▶ [Description of the task]
Each line of the records needs to come back exactly as written.

▶ [Dataset excerpts]
== Segment start ==

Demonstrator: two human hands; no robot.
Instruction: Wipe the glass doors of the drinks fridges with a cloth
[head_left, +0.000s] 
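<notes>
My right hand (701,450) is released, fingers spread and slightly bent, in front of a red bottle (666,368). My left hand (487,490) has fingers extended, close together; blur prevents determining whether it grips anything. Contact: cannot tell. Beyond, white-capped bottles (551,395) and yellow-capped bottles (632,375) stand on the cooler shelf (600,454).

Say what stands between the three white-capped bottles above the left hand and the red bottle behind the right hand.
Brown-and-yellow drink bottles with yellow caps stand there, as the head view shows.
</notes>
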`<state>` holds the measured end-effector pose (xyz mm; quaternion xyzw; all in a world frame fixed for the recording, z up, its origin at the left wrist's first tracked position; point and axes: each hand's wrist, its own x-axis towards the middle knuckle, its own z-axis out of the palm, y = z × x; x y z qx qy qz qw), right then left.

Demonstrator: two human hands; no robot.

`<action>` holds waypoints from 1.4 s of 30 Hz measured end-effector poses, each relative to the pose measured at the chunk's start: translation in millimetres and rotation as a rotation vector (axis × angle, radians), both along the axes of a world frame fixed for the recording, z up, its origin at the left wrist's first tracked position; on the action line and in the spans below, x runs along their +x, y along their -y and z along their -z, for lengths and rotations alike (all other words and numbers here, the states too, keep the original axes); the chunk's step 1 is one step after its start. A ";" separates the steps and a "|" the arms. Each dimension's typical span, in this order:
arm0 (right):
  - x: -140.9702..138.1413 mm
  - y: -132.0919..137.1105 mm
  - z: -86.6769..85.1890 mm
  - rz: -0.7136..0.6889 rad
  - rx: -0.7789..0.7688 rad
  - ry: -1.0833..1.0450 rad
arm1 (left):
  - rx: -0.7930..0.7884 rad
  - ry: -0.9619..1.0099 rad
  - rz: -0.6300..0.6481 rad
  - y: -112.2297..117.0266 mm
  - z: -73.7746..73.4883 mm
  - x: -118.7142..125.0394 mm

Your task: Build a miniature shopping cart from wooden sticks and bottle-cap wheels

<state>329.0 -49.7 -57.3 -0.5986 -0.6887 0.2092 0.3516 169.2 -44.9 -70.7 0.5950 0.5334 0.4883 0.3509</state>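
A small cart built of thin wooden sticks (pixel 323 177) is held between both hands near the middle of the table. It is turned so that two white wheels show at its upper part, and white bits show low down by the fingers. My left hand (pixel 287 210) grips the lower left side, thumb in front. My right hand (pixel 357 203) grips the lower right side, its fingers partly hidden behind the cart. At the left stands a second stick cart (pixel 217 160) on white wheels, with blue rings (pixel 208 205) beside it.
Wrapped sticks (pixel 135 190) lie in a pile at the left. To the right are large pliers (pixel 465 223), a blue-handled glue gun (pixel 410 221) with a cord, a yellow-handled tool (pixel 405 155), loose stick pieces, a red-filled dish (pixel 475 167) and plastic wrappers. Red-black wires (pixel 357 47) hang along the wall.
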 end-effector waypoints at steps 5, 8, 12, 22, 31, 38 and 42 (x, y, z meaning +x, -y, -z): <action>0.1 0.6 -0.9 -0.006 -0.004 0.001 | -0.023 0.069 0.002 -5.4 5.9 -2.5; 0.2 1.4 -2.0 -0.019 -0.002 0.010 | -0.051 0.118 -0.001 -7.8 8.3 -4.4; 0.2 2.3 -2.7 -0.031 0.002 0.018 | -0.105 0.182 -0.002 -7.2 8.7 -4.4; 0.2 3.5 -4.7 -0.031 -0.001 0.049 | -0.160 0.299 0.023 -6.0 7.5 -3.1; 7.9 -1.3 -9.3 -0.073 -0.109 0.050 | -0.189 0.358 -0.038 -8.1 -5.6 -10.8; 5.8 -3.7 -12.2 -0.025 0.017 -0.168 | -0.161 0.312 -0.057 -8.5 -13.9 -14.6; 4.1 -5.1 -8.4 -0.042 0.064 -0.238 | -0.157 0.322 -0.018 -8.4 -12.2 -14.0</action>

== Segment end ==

▶ [Result of the exercise]
Demonstrator: two human hands; no robot.
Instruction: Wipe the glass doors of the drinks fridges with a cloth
[head_left, +0.000s] 
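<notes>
My right hand (701,450) is released, fingers spread and slightly bent, in front of a red bottle (666,368). My left hand (487,490) has fingers extended, close together; blur prevents determining whether it grips anything. Contact: cannot tell. Beyond, white-capped bottles (551,395) and yellow-capped bottles (632,375) stand on the cooler shelf (600,454).

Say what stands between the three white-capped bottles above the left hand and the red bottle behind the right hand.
Brown-and-yellow drink bottles with yellow caps stand there, as the head view shows.
</notes>
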`<state>` holds the measured end-effector pose (xyz mm; quaternion xyzw; all in a world frame fixed for the recording, z up, its origin at the left wrist's first tracked position; point and axes: each hand's wrist, its own x-axis towards the middle knuckle, its own z-axis out of the palm, y = z × x; x y z qx qy qz qw), right then left.

Demonstrator: two human hands; no robot.

`<action>` holds waypoints from 1.4 s of 30 Hz measured end-effector poses, each relative to the pose measured at the chunk's start: translation in millimetres and rotation as a rotation vector (axis × angle, radians), both along the axes of a world frame fixed for the recording, z up, its origin at the left wrist's first tracked position; on the action line and in the spans below, x runs along their +x, y along their -y and z along their -z, for lengths and rotations alike (all other words and numbers here, the states too, keep the original axes); the chunk's step 1 is one step after its start. A ";" separates the steps and a "|" the arms. Each dimension's typical span, in this order:
arm0 (right):
  - x: -140.9702..138.1413 mm
  - y: -132.0919..137.1105 mm
  - z: -86.6769..85.1890 mm
  - rz: -0.7136..0.6889 rad
  - rx: -0.7789..0.7688 rad
  - ry: -1.0833..1.0450 rad
arm1 (left):
  - rx: -0.7930..0.7884 rad
  - ry: -0.9619..1.0099 rad
  - rz: -0.6300..0.6481 rad
  - y: -112.2297..117.0266 mm
  - z: -73.7746..73.4883 mm
  - x: -118.7142..125.0394 mm

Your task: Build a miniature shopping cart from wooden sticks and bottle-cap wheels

<state>329.0 -49.7 -57.3 -0.5986 -0.6887 0.2092 0.3516 169.2 -44.9 -70.7 0.5950 0.5334 0.4883 0.3509</state>
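A small cart built of thin wooden sticks (pixel 323 177) is held between both hands near the middle of the table. It is turned so that two white wheels show at its upper part, and white bits show low down by the fingers. My left hand (pixel 287 210) grips the lower left side, thumb in front. My right hand (pixel 357 203) grips the lower right side, its fingers partly hidden behind the cart. At the left stands a second stick cart (pixel 217 160) on white wheels, with blue rings (pixel 208 205) beside it.
Wrapped sticks (pixel 135 190) lie in a pile at the left. To the right are large pliers (pixel 465 223), a blue-handled glue gun (pixel 410 221) with a cord, a yellow-handled tool (pixel 405 155), loose stick pieces, a red-filled dish (pixel 475 167) and plastic wrappers. Red-black wires (pixel 357 47) hang along the wall.
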 end-effector waypoints at steps 5, 8, 12, 22, 31, 38 and 42 (x, y, z meaning +x, -y, -z): <action>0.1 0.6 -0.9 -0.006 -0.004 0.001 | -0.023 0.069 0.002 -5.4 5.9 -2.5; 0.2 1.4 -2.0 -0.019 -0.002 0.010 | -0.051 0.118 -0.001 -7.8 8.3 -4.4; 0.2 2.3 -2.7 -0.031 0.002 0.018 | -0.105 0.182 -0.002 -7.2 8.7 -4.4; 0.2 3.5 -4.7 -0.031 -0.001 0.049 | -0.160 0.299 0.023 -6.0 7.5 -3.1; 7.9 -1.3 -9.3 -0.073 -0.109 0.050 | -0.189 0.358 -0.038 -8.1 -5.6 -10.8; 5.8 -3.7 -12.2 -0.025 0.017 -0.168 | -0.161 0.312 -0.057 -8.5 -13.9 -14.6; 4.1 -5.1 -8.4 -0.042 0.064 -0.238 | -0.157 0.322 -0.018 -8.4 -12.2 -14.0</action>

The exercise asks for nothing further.